◆ WORK TO COMPLETE
Check every line of the entries for "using", and copy the lines that hold it.

◆ RECORDS PROVIDED
- Opening Delimiter -

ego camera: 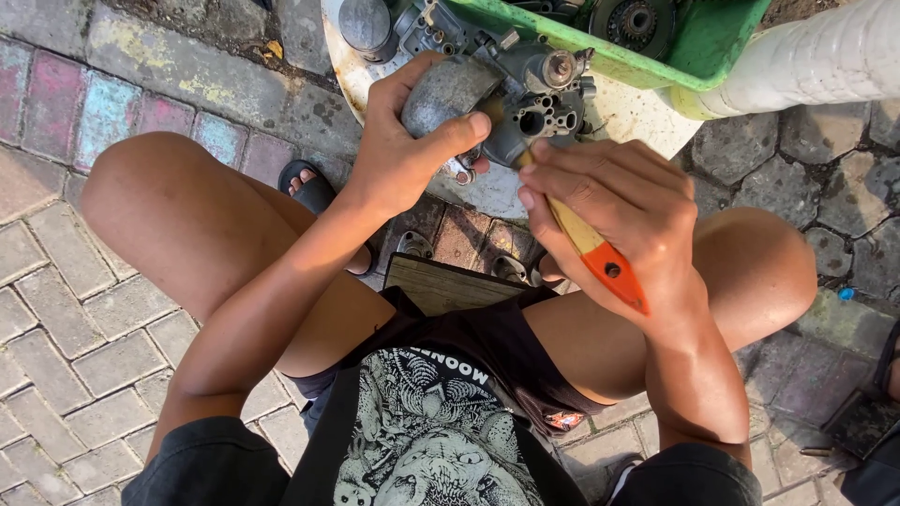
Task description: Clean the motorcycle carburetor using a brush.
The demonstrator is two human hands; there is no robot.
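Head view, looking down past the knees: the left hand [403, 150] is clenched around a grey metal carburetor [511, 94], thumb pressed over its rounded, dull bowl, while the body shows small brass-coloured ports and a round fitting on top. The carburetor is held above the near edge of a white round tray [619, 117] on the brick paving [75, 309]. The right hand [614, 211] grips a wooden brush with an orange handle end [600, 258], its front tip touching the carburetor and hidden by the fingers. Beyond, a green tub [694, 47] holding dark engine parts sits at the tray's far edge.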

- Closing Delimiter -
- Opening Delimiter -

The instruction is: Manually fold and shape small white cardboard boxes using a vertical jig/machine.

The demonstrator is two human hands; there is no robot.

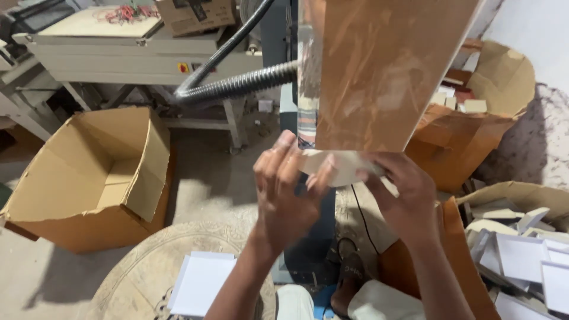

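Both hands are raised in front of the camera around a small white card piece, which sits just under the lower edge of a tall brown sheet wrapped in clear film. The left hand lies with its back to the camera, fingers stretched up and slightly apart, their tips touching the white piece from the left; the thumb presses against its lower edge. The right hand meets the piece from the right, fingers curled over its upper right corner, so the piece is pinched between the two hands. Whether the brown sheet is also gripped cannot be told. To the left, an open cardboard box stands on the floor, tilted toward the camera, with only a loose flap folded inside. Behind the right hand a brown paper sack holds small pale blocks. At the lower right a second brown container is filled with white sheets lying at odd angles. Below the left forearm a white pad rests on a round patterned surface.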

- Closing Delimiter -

◆ RESULT OF THE TASK
Task description: Clean the motorcycle carburetor using a brush.
The instruction is: Manually fold and shape small white cardboard boxes using a vertical jig/machine.

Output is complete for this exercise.